WHAT IS REQUIRED: Write out the data below in full, please. Keep every character as given.

Collection entries:

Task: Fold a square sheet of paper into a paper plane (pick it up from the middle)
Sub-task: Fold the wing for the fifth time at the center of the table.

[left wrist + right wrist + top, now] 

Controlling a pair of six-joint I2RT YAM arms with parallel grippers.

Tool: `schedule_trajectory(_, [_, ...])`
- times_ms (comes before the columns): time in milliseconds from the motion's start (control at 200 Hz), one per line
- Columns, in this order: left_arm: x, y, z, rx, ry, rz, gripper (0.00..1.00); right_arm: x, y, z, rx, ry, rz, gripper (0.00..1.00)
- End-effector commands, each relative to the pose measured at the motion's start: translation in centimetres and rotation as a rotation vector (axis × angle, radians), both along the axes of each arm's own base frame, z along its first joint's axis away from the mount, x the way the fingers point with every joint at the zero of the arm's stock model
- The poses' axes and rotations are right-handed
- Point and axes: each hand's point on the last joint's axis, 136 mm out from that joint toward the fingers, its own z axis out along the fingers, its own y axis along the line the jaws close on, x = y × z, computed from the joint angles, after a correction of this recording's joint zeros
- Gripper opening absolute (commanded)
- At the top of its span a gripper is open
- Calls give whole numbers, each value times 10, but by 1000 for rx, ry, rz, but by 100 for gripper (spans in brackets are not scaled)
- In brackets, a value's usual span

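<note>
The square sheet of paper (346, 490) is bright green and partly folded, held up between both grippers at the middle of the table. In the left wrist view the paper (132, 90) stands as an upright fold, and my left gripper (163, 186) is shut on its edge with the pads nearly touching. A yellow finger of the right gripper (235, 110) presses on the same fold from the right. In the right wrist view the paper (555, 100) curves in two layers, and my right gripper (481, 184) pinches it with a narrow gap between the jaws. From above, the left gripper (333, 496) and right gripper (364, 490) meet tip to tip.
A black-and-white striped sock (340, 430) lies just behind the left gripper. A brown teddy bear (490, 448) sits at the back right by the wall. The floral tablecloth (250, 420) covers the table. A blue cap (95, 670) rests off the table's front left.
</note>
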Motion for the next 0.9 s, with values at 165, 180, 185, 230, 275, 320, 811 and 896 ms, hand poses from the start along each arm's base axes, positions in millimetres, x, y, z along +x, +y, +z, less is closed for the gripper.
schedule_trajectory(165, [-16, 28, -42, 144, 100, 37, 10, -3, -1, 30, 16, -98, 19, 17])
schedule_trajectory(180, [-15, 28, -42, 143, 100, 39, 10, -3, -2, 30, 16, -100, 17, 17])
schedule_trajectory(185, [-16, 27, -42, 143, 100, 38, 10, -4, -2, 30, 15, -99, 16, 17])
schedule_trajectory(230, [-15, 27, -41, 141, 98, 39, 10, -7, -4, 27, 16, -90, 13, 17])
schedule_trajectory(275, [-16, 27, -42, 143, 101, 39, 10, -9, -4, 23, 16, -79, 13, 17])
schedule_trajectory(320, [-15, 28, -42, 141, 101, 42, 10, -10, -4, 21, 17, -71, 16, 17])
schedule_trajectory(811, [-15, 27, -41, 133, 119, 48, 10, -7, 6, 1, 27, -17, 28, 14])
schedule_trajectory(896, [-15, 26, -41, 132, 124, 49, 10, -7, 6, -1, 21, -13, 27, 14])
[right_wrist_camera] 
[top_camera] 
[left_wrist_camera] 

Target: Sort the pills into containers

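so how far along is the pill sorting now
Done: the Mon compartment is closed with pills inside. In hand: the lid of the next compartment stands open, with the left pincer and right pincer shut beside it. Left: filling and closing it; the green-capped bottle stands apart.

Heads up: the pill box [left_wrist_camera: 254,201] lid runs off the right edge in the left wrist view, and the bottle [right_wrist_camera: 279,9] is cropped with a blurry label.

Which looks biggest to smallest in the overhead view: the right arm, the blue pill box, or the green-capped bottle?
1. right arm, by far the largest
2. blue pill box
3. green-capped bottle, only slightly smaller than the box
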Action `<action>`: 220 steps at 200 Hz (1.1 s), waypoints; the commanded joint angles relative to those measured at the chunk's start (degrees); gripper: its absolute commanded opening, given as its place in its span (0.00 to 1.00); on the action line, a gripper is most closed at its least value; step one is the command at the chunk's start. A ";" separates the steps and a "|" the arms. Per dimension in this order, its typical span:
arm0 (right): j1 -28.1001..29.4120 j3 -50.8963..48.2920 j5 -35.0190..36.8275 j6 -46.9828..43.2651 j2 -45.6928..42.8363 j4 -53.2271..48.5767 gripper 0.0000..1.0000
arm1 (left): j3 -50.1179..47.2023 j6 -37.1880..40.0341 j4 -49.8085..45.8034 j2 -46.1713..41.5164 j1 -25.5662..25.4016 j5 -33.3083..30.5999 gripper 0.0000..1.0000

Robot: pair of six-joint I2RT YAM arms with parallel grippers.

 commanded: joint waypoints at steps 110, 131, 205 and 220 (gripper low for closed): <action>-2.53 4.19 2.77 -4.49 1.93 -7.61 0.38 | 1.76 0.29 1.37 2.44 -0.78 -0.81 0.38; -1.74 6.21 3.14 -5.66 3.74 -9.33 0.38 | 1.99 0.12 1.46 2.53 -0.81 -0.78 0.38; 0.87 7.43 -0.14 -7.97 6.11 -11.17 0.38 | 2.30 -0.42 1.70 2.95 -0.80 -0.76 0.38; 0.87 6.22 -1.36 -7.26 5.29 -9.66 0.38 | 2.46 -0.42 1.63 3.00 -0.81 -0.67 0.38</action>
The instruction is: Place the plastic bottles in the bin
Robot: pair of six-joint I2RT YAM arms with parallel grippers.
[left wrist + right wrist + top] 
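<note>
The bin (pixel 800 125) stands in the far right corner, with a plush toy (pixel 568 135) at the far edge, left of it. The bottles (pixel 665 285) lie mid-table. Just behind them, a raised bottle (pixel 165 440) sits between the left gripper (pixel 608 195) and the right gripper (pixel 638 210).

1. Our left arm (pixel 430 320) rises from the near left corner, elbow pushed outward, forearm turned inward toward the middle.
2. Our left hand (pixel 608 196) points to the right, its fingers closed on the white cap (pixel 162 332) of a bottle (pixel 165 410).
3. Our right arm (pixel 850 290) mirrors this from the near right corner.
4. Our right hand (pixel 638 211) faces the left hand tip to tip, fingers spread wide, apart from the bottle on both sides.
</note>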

SOLUTION FOR THIS EXERCISE:
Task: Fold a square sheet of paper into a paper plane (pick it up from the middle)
Sub-task: Fold the wing for the fifth time at the center of the table.

[left wrist + right wrist + top, now] 

Controlling a pair of six-joint I2RT YAM arms with parallel grippers.

Tool: `schedule_trajectory(_, [_, ...])`
- times_ms (comes before the columns): time in milliseconds from the motion's start (control at 200 Hz), one per line
- Columns, in this order: left_arm: x, y, z, rx, ry, rz, gripper (0.00..1.00); right_arm: x, y, z, rx, ry, rz, gripper (0.00..1.00)
- End-effector commands, each relative to the pose measured at the motion's start: translation in centimetres and rotation as a rotation vector (axis × angle, radians), both along the axes of each arm's own base frame, z along its first joint's axis away from the mount, x the way the fingers point with every joint at the zero of the arm's stock model
- The poses' axes and rotations are right-handed
- Point and axes: each hand's point on the last joint's axis, 136 mm out from that joint toward the fingers, its own z axis out along the fingers, its own y axis along the line the jaws close on, x = y × z, computed from the joint angles, after a correction of this recording's joint zeros
- Gripper opening absolute (commanded)
- At the top of its span a gripper is open
- Calls give whole numbers, each value times 10, but by 1000 for rx, ry, rz, but by 100 for gripper (spans in brackets are not scaled)
- In brackets, a value's usual span

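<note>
The square sheet of paper (346, 490) is bright green and partly folded, held up between both grippers at the middle of the table. In the left wrist view the paper (132, 90) stands as an upright fold, and my left gripper (163, 186) is shut on its edge with the pads nearly touching. A yellow finger of the right gripper (235, 110) presses on the same fold from the right. In the right wrist view the paper (555, 100) curves in two layers, and my right gripper (481, 184) pinches it with a narrow gap between the jaws. From above, the left gripper (333, 496) and right gripper (364, 490) meet tip to tip.
A black-and-white striped sock (340, 430) lies just behind the left gripper. A brown teddy bear (490, 448) sits at the back right by the wall. The floral tablecloth (250, 420) covers the table. A blue cap (95, 670) rests off the table's front left.
</note>
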Motion for the next 0.9 s, with values at 165, 180, 185, 230, 275, 320, 811 and 896 ms, hand poses from the start along each arm's base axes, positions in millimetres, x, y, z along +x, +y, +z, less is closed for the gripper.
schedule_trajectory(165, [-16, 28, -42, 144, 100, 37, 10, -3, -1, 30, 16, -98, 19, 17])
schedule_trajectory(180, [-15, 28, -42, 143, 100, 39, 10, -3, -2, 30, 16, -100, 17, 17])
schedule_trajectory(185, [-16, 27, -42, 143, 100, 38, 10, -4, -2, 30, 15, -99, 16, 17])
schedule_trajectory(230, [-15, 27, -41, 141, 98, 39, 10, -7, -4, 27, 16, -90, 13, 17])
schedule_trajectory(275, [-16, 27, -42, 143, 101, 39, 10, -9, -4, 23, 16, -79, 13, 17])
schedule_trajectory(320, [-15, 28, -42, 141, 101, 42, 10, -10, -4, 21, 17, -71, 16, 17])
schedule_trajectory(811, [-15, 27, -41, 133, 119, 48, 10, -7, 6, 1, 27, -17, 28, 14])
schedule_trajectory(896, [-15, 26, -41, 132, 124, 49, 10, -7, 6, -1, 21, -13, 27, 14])
[right_wrist_camera] 
[top_camera] 
[left_wrist_camera] 

Target: Sort the pills into containers

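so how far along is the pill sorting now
Done: the Mon compartment is closed with pills inside. In hand: the lid of the next compartment stands open, with the left pincer and right pincer shut beside it. Left: filling and closing it; the green-capped bottle stands apart.

Heads up: the pill box [left_wrist_camera: 254,201] lid runs off the right edge in the left wrist view, and the bottle [right_wrist_camera: 279,9] is cropped with a blurry label.

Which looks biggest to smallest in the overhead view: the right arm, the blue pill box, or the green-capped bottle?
1. right arm, by far the largest
2. blue pill box
3. green-capped bottle, only slightly smaller than the box
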Action `<action>`: 220 steps at 200 Hz (1.1 s), waypoints; the commanded joint angles relative to those measured at the chunk's start (degrees); gripper: its absolute commanded opening, given as its place in its span (0.00 to 1.00); on the action line, a gripper is most closed at its least value; step one is the command at the chunk's start. A ";" separates the steps and a "|" the arms. Per dimension in this order, its typical span:
arm0 (right): j1 -28.1001..29.4120 j3 -50.8963..48.2920 j5 -35.0190..36.8275 j6 -46.9828..43.2651 j2 -45.6928..42.8363 j4 -53.2271..48.5767 gripper 0.0000..1.0000
arm1 (left): j3 -50.1179..47.2023 j6 -37.1880..40.0341 j4 -49.8085..45.8034 j2 -46.1713..41.5164 j1 -25.5662..25.4016 j5 -33.3083..30.5999 gripper 0.0000..1.0000

Robot: pair of six-joint I2RT YAM arms with parallel grippers.

 commanded: joint waypoints at steps 110, 131, 205 and 220 (gripper low for closed): <action>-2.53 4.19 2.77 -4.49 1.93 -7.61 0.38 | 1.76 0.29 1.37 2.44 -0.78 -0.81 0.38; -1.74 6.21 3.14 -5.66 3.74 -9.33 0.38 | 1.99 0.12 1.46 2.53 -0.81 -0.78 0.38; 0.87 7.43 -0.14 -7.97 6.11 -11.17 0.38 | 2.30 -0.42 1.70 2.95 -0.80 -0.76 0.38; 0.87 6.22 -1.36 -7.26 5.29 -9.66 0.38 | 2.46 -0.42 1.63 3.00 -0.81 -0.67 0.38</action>
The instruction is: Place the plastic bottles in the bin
Robot: pair of six-joint I2RT YAM arms with parallel grippers.
[left wrist + right wrist + top] 
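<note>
The bin (pixel 800 125) stands in the far right corner, with a plush toy (pixel 568 135) at the far edge, left of it. The bottles (pixel 665 285) lie mid-table. Just behind them, a raised bottle (pixel 165 440) sits between the left gripper (pixel 608 195) and the right gripper (pixel 638 210).

1. Our left arm (pixel 430 320) rises from the near left corner, elbow pushed outward, forearm turned inward toward the middle.
2. Our left hand (pixel 608 196) points to the right, its fingers closed on the white cap (pixel 162 332) of a bottle (pixel 165 410).
3. Our right arm (pixel 850 290) mirrors this from the near right corner.
4. Our right hand (pixel 638 211) faces the left hand tip to tip, fingers spread wide, apart from the bottle on both sides.
</note>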

This completes the output.